Well, the settings are probably as good as they are going to get. I would restore the first setting to Auto.

Too bad there is so much congestion on the upper bands.

Not sure what to suggest now. Are you interested in attempting an upgrade? There are third-parties that make a mini-card module with Intel's AX200 (Wireless-AX, WiFi 6, BT 5.2) silicon on it. The part number is MPE-AX3000 or MPE-AX3000H. I see a couple on Canada's NewEgg (https://www.newegg.ca/p/pl?d=mpe-ax3000) and Amazon (https://www.amazon.ca/s?k=mpe-ax3000+wi-fi+6) portals.

Hope this helps,

...S

salter
New Contributor I
1,914 Views

@n_scott_pearson wrote:

Too bad there is so much congestion on the upper bands.


I don't really understand what I'm looking at.

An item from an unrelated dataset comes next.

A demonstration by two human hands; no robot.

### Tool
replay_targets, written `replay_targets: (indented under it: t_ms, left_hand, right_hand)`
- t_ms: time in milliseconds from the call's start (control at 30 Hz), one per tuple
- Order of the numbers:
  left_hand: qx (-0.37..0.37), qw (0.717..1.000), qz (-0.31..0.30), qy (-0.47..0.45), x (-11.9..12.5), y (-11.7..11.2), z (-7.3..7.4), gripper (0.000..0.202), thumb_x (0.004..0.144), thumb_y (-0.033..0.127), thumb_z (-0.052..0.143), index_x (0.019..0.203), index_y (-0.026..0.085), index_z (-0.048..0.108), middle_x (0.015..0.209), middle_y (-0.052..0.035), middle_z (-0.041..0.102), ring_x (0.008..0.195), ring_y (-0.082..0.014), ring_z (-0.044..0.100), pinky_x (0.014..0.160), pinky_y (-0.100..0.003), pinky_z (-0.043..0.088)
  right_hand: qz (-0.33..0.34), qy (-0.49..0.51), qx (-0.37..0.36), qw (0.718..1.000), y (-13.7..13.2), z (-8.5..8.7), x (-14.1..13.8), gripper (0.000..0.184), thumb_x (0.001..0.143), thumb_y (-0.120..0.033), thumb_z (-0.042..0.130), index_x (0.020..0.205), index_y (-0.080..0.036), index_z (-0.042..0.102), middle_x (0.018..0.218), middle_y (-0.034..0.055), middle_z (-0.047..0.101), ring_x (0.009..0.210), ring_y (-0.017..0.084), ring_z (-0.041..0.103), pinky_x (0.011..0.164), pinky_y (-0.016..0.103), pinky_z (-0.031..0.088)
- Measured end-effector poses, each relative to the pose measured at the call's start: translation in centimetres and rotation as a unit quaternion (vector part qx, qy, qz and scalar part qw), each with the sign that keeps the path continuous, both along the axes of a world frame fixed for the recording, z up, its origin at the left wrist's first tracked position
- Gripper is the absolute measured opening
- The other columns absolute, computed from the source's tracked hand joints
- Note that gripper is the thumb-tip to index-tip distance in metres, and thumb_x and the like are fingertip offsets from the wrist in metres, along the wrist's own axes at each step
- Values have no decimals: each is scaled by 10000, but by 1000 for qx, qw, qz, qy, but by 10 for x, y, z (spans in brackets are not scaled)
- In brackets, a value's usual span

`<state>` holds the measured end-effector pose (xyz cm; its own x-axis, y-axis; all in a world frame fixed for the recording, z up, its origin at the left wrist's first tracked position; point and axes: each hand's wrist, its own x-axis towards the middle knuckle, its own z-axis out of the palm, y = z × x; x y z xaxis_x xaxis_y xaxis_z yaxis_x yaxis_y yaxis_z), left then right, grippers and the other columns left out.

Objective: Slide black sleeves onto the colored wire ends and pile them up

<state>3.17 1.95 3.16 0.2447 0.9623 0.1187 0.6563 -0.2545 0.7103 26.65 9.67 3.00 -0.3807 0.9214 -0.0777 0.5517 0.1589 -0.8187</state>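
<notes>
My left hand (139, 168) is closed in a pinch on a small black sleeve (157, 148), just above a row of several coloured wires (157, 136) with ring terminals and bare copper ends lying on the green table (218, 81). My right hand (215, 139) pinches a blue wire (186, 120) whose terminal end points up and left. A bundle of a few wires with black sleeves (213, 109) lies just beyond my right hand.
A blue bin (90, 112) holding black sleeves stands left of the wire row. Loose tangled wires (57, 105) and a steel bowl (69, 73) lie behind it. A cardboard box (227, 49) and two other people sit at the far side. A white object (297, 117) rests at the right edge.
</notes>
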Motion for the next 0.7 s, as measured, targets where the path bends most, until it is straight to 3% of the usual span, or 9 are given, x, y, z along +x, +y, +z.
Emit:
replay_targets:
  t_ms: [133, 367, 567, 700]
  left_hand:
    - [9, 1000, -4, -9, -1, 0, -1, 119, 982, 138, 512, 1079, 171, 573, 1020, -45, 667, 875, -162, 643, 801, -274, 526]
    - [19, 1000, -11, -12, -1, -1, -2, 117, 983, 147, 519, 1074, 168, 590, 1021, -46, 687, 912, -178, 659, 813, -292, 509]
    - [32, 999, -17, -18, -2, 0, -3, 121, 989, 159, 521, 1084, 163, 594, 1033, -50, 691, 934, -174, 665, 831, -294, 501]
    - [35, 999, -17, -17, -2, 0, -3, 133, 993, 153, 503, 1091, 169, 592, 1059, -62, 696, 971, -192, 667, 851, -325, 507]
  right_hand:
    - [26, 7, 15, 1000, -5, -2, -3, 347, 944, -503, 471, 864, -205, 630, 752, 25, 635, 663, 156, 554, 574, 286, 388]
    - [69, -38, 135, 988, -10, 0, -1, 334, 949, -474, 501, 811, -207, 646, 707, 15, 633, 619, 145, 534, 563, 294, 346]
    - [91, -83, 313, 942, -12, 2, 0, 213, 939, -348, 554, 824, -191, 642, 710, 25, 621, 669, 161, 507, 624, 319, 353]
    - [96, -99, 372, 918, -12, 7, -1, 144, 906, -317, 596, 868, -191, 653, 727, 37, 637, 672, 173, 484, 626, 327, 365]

To me, it looks as if I should be good because I'm connected on channel 36 and there's no other traffic shown on channel 36. Isn't that correct?

I don't understand why Wifi Analyzer shows me also being connected on channel 149 which is crowded. Am I on 36 and 149 concurrently?

 

@n_scott_pearson wrote:

Not sure what to suggest now. Are you interested in attempting an upgrade? There are third-parties that make a mini-card module with Intel's AX200 (Wireless-AX, WiFi 6, BT 5.2) silicon on it. The part number is MPE-AX3000 or MPE-AX3000H. I see a couple on Canada's NewEgg (https://www.newegg.ca/p/pl?d=mpe-ax3000) and Amazon (https://www.amazon.ca/s?k=mpe-ax3000+wi-fi+6) portals.


I may consider upgrading the card. 

Thank you, Scott! Very helpful and knowledgeable, as always!